Now, with costs reversing, the European renewable energy industry’s profitability has been undermined, prompting a wave of lay-offs just as it should be scaling up its capacity.
Siemens Gamesa, the third-largest maker of newly installed turbines last year, reported a loss of €1.2bn in the nine months ended in June, which was 233 per cent more than the loss it suffered in the same period a year earlier. It has also announced that it is slashing 2,900 jobs, or 10 per cent of its global workforce.
General Electric Renewables has also recently announced job cuts, while Vestas has warned that its revenues will be sharply lower than previously thought.
However, European policymakers have been boosting their renewable energy targets as part of a broader rethink of the region’s energy security following Moscow’s assault on Ukraine. As EU member states imposed economic sanctions on Russia, it subsequently slashed its flows of gas to the continent, exposing Europe’s heavy reliance on Russian fossil fuels.

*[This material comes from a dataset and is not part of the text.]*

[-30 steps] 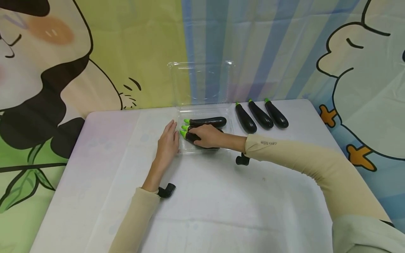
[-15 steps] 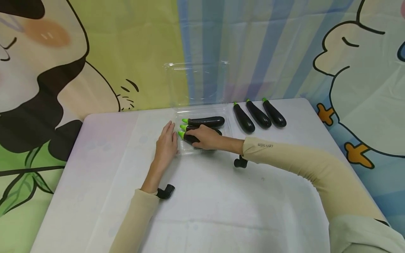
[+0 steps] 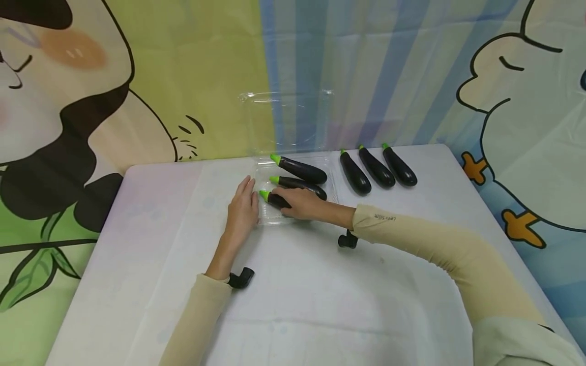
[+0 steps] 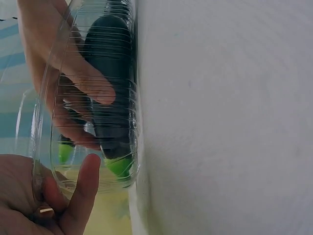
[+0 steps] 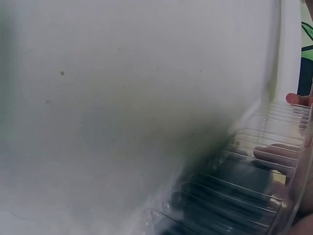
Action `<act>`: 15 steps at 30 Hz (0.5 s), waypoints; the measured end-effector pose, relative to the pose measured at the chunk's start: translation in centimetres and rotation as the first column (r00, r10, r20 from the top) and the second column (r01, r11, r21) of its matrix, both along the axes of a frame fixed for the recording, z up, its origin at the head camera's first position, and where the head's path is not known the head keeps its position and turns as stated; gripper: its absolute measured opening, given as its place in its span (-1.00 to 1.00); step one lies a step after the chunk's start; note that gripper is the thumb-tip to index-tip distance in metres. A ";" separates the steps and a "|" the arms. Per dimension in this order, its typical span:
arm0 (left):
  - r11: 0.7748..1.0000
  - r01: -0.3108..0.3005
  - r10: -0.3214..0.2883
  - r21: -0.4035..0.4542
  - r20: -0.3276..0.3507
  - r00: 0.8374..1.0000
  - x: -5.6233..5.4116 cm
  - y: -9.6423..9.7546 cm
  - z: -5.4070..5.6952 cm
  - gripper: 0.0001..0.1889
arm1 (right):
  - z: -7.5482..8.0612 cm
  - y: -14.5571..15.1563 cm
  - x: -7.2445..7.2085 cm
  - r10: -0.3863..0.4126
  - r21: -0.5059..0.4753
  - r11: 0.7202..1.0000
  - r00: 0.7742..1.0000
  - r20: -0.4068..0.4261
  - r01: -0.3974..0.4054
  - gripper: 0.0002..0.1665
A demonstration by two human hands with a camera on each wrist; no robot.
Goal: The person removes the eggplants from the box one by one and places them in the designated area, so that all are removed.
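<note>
In the head view, a clear plastic clamshell box (image 3: 331, 175) stands with its lid (image 3: 293, 122) raised against the backdrop. Three dark eggplants with green stems lie inside: a far eggplant (image 3: 303, 170), a middle eggplant (image 3: 299, 184) and a near eggplant (image 3: 276, 200). My right hand (image 3: 302, 204) reaches into the box and grips the near eggplant, hiding much of it. Through the ribbed wall in the left wrist view, the thumb (image 4: 95, 87) lies on one side of that eggplant. My left hand (image 3: 242, 208), fingers extended, touches the box's left side.
Three more eggplants (image 3: 377, 166) lie in a row on the white-covered table (image 3: 160, 264), right of the box. A cartoon-printed backdrop (image 3: 220, 76) rises behind the table's far edge.
The far eggplant has tilted, its stem end shifting toward the back. The middle eggplant has come apart from the near one and moved slightly right. My left hand stays at the box's side.
</note>
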State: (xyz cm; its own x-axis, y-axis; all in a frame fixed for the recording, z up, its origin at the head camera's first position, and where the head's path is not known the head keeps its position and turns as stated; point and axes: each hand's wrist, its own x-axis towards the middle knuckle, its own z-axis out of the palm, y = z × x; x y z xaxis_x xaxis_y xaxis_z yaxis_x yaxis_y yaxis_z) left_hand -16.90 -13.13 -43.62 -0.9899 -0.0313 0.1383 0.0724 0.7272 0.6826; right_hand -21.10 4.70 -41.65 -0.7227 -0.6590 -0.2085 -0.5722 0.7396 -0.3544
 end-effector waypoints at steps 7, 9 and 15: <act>1.000 -0.007 0.007 -0.006 -0.007 1.000 0.1 0.1 0.0 -0.53 | -0.4 0.3 0.1 -0.020 -0.034 0.999 0.999 -0.029 0.019 -0.33; 1.000 -0.004 0.004 -0.003 -0.010 1.000 0.1 0.1 0.0 -0.53 | -0.3 0.4 0.1 -0.024 -0.038 0.999 0.999 -0.047 0.023 -0.33; 1.000 -0.006 0.005 -0.011 -0.022 1.000 0.0 0.2 0.0 -0.54 | 0.1 1.3 0.1 -0.006 -0.072 0.997 0.989 -0.146 -0.005 -0.36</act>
State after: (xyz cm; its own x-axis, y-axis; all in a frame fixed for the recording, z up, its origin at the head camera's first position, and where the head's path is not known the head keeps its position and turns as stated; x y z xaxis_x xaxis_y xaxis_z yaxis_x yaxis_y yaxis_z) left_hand -16.91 -12.94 -43.59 -0.9865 -0.0351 0.1600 0.0830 0.7348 0.6732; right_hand -20.95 6.04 -41.58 -0.7423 -0.6680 -0.0521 -0.6214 0.7154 -0.3194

The EU’s REPowerEU plan, rolled out in May after the Russian invasion, lifted the target for renewable energy in the power mix from 32 per cent of total electricity generation to 45 per cent, by 2030. This would necessitate a rapid acceleration of new wind and solar projects across Europe — far beyond what is currently taking place.
But, rather than accelerating, new orders for wind turbines have fallen sharply, causing WindEurope, a trade body, to raise the alarm over a potential slowdown in deployment.
It has found that new turbine orders totalled just 2 gigawatts, in terms of their capacity, in the third quarter this year — which is down 36 per cent compared with the same quarter the previous year.
According to WindEurope’s data analysis, the two full quarters since Moscow launched its assault on Ukraine in February have been the slowest for new turbine orders since 2017.
Total orders this year have accounted for just 7.7GW of power, far short of the 39GW of new wind capacity needed each year to hit the EU’s 2030 target of 510GW. WindEurope said this was “far off from what Europe needs to reach its energy and climate targets”.
In addition to causing growth targets to be missed, the supply chain and financial problems have also prompted concerns that Europe’s renewable’s industry could grow overly reliant on Chinese manufacturers and suppliers — mirroring the reliance on Russian fossil fuels that the continent is trying to break.
An IEA report over the summer found that the world relied on China for more than 80 per cent of the supplies needed for solar panels, and warned that, for some components, the reliance could rise to 95 per cent by 2025.
Siemens Gamesa chief executive Jochen Eikholt has said that Europe’s wind industry could end up in the same place and has called on more government support for the sector, including a quota for European-made supplies.
Last year, Chinese manufacturers accounted for 53.5 per cent of new global turbine installations, according to the Global Wind Energy Council, up from 36.6 per cent in 2018. Eickholt believes there is now “definitely a risk” that the wind turbine industry could come to look like the solar panel industry, where Chinese manufacturers dominate the market and the supply chain.
Rystad Energy, a consultancy, has suggested that surging electricity costs brought about by the war in Ukraine could heighten that risk of relying on China — further undermining European efforts to build a homegrown clean energy supply chain.
“High power prices not only pose a significant threat to European decarbonisation efforts but could also result in increased reliance on overseas manufacturing,” Audun Martinsen, Rystad’s head of energy service research, warned recently.
“Building a reliable domestic low-carbon supply chain is essential if the continent is going to stick to its goals . . . but, as things stand, that is in serious jeopardy,” he added.